Я молчал, а Чумной, который уже и так много наговорил, перекрикивая шум ветра и треск, продолжал свою нескончаемую историю.
– Потом меня схватили, вокруг замельтешили руки, ноги, головы, и я не мог разобрать, когда каждую минуту…
– Замолчи!
Тише, неуверенней, он повторил:
– …когда каждую минуту…
– Думаешь, я хочу слышать все эти кровавые подробности?! Заткнись! Мне это неинтересно! Мне неинтересно, что с тобой случилось, Чумной. Мне наплевать! Ты это понимаешь? Это не имеет ко мне никакого отношения! Вообще никакого! Мне все равно!
Я развернулся и неуклюже побежал через поле в обход его дома, устремившись на дорогу, которая вела назад, в город. Я оставил Чумного излагать свою историю ветру. Он мог рассказывать ее бесконечно, но мне было все равно. Я больше не хотел этого слышать. Ни сейчас, ни потом. Мне было наплевать, потому что его история не имела ко мне никакого отношения. И я не хотел больше ее слышать. Никогда.
Я хотел видеть Финеаса, и только Финеаса. С ним у нас не было никаких столкновений, кроме спортивных, так сказать, греко-олимпийских, когда победа достается тому, кто окажется сильнее телом и духом. Это вообще был единственный конфликт, который он признавал.

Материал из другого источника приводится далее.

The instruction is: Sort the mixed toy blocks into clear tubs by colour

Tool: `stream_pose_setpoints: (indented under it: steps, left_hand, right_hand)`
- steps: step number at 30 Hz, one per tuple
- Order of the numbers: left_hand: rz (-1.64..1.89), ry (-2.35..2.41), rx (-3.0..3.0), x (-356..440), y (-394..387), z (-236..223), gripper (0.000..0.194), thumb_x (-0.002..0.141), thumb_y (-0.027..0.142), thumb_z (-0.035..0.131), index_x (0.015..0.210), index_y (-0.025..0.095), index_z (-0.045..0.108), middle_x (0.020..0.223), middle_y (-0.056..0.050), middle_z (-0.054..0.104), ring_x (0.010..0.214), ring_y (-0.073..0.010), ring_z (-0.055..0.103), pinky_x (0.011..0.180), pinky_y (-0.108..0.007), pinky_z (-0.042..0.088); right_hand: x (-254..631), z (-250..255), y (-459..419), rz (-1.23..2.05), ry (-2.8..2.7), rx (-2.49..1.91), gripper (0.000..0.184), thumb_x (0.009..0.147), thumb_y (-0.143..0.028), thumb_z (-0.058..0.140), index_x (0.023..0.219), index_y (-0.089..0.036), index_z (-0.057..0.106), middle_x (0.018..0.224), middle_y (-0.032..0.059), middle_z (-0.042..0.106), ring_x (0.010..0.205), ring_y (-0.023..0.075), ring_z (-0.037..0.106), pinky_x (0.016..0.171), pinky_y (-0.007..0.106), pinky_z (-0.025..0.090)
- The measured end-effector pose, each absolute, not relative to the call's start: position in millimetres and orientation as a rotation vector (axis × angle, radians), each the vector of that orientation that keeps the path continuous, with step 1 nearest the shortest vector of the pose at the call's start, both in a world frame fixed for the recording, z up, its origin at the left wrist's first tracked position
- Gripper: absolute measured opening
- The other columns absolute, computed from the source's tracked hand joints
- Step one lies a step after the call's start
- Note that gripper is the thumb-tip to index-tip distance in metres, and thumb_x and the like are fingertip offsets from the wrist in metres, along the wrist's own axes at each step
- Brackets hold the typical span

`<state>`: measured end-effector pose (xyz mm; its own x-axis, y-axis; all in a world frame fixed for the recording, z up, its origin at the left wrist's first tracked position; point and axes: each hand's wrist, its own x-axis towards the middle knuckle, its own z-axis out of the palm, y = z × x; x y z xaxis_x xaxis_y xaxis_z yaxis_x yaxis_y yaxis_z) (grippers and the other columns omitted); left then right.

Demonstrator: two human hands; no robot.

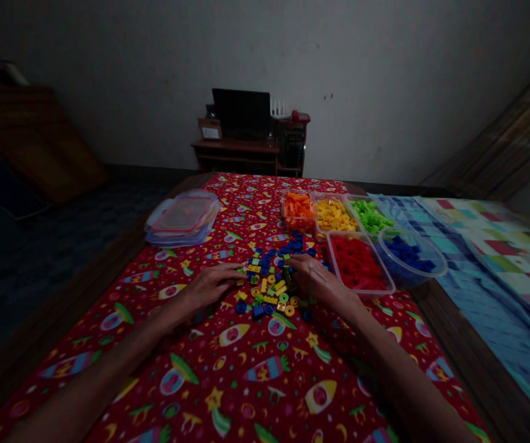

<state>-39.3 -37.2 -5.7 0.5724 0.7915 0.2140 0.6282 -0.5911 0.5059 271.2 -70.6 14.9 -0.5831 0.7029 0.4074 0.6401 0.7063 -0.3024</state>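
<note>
A loose pile of small plastic building bricks point(265, 283) in blue, yellow and green lies between my hands, with round wheel-like pieces among them. From the left, my left hand point(212, 286) reaches to the pile's edge, fingers stretched out and tips against the bricks there. My right hand point(313, 277) comes over the pile's right side. Its fingers are bent downward and close together among the bricks, and what lies under the fingertips is hidden. Right beside that hand stands a clear tub of red bricks point(357, 263).
Behind the red tub are tubs of orange bricks point(299, 209), yellow bricks point(333, 215) and green bricks point(370, 215). A round tub holds blue bricks point(407, 253). Stacked lids point(184, 218) lie at left on the red patterned tablecloth point(246, 394). A bed point(477, 277) adjoins the right side.
</note>
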Motion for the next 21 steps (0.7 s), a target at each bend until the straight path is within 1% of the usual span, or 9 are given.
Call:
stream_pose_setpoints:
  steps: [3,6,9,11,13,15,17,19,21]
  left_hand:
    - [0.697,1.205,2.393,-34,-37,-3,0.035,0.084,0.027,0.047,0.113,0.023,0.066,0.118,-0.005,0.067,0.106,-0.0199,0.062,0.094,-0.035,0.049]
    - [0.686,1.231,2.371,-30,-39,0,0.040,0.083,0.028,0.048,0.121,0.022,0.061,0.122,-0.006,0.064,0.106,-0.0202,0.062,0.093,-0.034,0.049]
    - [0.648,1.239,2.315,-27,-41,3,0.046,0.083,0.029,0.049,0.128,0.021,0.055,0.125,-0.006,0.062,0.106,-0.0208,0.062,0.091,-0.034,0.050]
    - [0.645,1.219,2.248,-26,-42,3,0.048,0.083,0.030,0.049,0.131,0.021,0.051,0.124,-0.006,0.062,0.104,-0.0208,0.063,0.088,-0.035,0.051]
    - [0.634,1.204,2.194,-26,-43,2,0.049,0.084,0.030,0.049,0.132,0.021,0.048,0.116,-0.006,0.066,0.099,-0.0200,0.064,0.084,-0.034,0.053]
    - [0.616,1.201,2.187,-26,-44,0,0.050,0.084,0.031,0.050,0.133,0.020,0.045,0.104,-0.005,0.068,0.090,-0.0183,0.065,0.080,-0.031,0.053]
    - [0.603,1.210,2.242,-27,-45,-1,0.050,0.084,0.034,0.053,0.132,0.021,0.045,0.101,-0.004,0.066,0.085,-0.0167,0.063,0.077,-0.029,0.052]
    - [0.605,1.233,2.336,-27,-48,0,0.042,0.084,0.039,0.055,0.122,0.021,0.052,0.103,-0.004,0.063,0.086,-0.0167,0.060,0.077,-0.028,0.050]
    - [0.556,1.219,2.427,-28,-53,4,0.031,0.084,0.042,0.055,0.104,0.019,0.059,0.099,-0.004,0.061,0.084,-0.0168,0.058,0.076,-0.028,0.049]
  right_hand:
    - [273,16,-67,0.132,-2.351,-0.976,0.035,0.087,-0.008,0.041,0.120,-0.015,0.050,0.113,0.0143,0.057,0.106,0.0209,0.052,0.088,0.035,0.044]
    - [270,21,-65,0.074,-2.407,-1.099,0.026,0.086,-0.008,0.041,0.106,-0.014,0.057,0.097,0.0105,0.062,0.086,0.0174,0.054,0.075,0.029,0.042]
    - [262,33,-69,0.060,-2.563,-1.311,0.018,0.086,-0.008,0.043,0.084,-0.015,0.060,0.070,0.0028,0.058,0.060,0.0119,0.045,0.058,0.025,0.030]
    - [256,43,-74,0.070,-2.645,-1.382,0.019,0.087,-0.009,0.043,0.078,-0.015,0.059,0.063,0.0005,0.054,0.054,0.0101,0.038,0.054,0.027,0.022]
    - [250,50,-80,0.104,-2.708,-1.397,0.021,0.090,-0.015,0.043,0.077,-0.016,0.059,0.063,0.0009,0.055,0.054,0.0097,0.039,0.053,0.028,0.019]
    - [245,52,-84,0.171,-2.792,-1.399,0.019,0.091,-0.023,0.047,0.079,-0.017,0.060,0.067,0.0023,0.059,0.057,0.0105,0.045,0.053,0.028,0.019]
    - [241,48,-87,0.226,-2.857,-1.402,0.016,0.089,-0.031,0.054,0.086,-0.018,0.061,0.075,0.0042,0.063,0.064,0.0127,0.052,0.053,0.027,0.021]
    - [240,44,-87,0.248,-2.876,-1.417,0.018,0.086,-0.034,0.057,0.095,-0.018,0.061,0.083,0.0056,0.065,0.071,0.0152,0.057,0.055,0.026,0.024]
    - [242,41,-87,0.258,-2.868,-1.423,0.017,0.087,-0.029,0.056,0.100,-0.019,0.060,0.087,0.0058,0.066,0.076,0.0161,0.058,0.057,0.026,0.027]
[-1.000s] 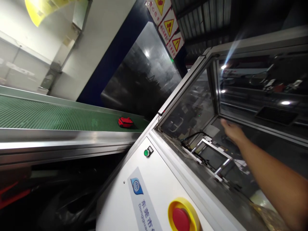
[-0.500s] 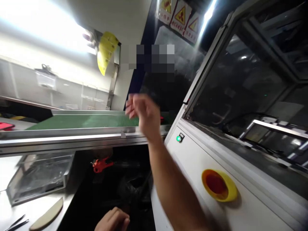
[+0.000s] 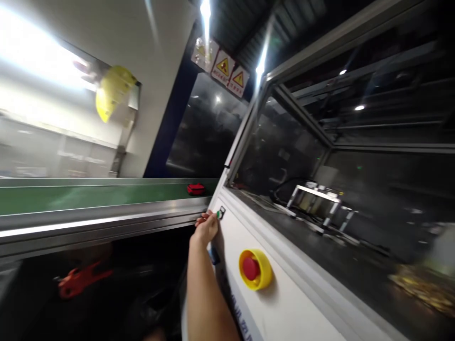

Вернувшись, я застал Финни в разгаре снежного боя на площадке, которая называлась Полем на задворках. В Девоне открытым игровым пространствам между зданиями дали сугубо английские, весьма причудливые названия: Центральный общественный выгон, Дальний общественный выгон и Поле на задворках. Это последнее находилось за спорткомплексом, за теннисными кортами, за рекой и стадионом, на границе леса, который, несмотря на английское название, в моем представлении был первобытным американским лесом, простиравшимся сплошной массой далеко на север, в великие северные просторы девственной природы. Там-то, на границе леса, я увидел Финни в пылу игры и сражения – эти понятия были для него в сущности синонимами – и подумал: не проще ли, не спокойней ли там, на северной оконечности этих лесов, в тысяче миль прямо на север, в дикой местности, где-нибудь в глубине Арктики, там, где лесной массив, начинающийся в Девоне, заканчивается первозданными сосновыми дебрями, суровыми и прекрасными.
Теперь я знаю, что никаких таких дебрей нет, но в то утро своего возвращения в Девон я воображал, что они там, сразу за видимым горизонтом, ну, или за следующим.
Несколько участников снежного сражения остановились, чтобы поприветствовать меня, но никто не прекратил игру, чтобы спросить о Чумном. Я понимал, что не следует мне задерживаться там: в любой момент кто-то все же мог поинтересоваться.